> **WORK TO COMPLETE**
The lines needed run from the one that contains "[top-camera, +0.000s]" through the end of the material below, both included; write them out exactly, with no pictures.

> **DATA BELOW**

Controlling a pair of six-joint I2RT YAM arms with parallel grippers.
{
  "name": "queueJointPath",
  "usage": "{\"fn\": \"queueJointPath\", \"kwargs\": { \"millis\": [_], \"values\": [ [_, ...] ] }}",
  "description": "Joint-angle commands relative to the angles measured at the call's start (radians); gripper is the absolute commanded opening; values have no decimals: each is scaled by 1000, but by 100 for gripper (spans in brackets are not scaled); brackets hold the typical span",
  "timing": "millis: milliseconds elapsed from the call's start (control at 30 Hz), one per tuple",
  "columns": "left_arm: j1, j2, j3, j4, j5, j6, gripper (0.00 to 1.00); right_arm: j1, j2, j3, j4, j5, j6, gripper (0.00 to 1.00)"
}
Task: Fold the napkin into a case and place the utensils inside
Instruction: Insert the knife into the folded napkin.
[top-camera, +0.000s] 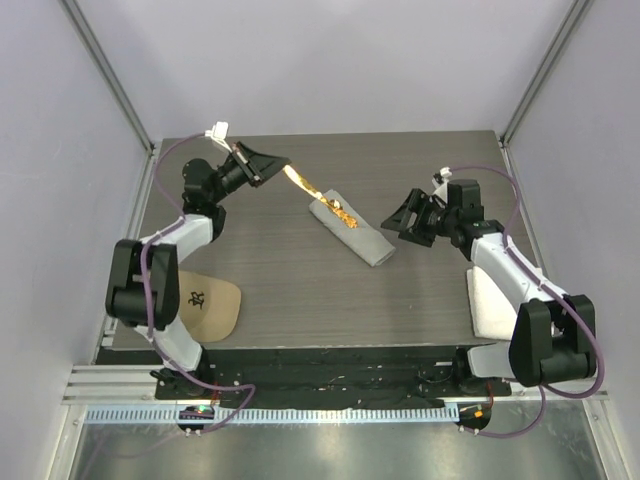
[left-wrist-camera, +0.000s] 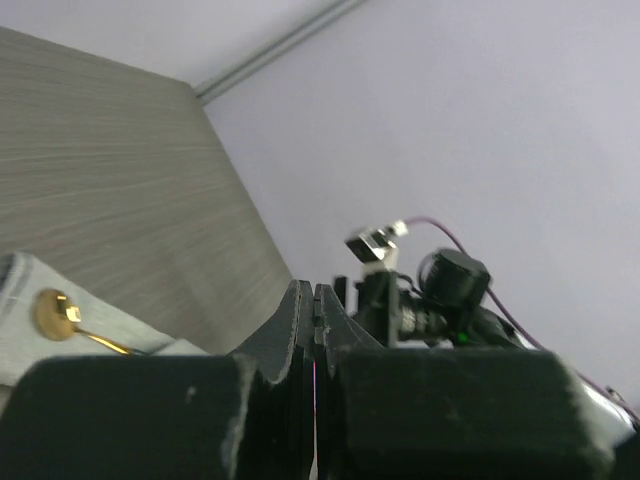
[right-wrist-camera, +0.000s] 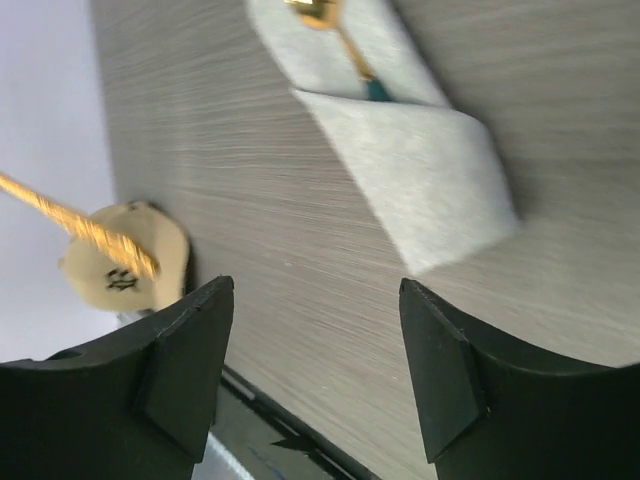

> **YOUR SOLUTION**
[top-camera, +0.000s] 
[left-wrist-camera, +0.000s] 
[right-wrist-camera, +0.000s] 

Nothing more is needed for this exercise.